Home | Proposal | Milestone | Final | Analysis Notebook Guide

Milestone Report

Progress So Far

We have set up scripts to to set up environment variables and run mutliple models. We were struggling with issues of getting metrics from the GPU through Nsight, but this has been resolved. There was another issue of not having permissions to run Nvidia MPS, which we are resolving through using outside services to acquire GPUS. For running the tests we have written some code to create the random batched inputs for the input models. We have been able to run some tests on distilBERT, distalGPT2, and the mistral7b models and have collected some preliminary data for the different models. There is not too much analysis to be done yet, but some interesting data points are that the models run slower as the batch progresses and the last few inputs in the batch have substantially higher latency than the rest of the batch. We have also run combinations of models, although it was with multiple processes.

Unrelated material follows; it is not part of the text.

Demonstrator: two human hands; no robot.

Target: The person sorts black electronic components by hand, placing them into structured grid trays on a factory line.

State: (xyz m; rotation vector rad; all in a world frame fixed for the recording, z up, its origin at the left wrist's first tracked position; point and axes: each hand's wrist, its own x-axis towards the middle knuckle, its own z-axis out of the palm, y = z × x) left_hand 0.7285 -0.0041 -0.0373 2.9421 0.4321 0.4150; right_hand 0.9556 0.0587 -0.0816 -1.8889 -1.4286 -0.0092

This is not ideal since the context switching in the GPU results in extra overhead and results in slower run time, which is inaccurate for our needs. We have collected metrics for latency and throughput with varying batchsizes, but it is all oneshot test data so far.

Current Bottlenecks

All bottlenecks have been resolved.

Updated Goals & Schedule

We will continue testing with the resources we have and try to collect as much data as possible. For our testing we are considering testing a more realistic workload with a random distribution overtime to more accurately represent how multiple models are run on a single GPU. This would allow for a far more realistic representation and useful data. With Nsight we hope to collect more metrics about how the GPU is being used and find possible bottlenecks or interesting patterns in the GPU usage. Since we are able to use MPS now, we will be rerunning all of mutimodal tests and collecting proper test data. We also plan on running tests on other models as well such as CV, for a more realistic comprehensive analysis of how the GPU usage is affected by varying models. We believe that we will be able to achieve all of the main goals that we have listed, since we have figured out the resources that we need to run our experiment and the majority of the remaining work should be data collection.

By Thursday:

Finish data pipeline for running tests and creating data files
Finish running tests for distilGPT2, distilBERT, mistral7b

By Saturday:

Finish running tests on any other models needed
Finish majority of analyis for earlier models

By Sunday:

Finish analysis
Start final report

By Monday:

finish

In terms of our nice to have goal, we are unlikely to create a schedular of any sort within the next week, so our goal is to just finish the data collection and analysis.